* [Given information]:
┄┄┄┄┄┄┄┄┄┄
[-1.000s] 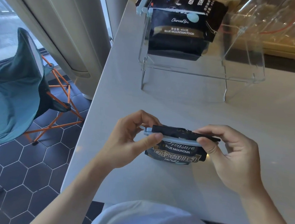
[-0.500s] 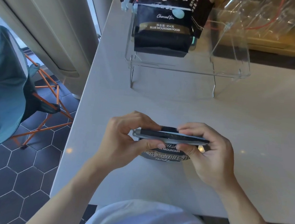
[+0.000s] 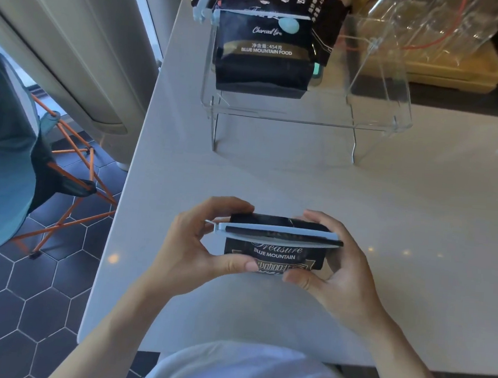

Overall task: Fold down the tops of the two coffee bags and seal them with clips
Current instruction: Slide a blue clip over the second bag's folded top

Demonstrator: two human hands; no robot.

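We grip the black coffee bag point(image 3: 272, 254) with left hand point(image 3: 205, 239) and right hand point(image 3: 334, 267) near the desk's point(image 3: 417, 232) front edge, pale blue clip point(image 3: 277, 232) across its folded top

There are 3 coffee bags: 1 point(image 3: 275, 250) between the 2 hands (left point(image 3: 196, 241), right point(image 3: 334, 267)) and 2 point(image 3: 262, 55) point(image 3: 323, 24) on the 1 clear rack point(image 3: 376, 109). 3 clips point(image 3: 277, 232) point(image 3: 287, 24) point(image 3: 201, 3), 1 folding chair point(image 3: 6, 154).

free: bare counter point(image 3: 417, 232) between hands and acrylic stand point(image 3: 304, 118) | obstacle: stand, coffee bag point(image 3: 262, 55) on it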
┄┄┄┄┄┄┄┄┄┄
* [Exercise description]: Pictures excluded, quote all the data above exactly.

* [Output for this task]:
[-1.000s] 
[-0.500s] 
[+0.000s] 

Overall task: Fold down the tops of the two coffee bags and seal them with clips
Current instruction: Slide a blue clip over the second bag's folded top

Demonstrator: two human hands; no robot.

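We grip the black coffee bag point(image 3: 272, 254) with left hand point(image 3: 205, 239) and right hand point(image 3: 334, 267) near the desk's point(image 3: 417, 232) front edge, pale blue clip point(image 3: 277, 232) across its folded top

There are 3 coffee bags: 1 point(image 3: 275, 250) between the 2 hands (left point(image 3: 196, 241), right point(image 3: 334, 267)) and 2 point(image 3: 262, 55) point(image 3: 323, 24) on the 1 clear rack point(image 3: 376, 109). 3 clips point(image 3: 277, 232) point(image 3: 287, 24) point(image 3: 201, 3), 1 folding chair point(image 3: 6, 154).

free: bare counter point(image 3: 417, 232) between hands and acrylic stand point(image 3: 304, 118) | obstacle: stand, coffee bag point(image 3: 262, 55) on it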

The exercise concludes with this answer.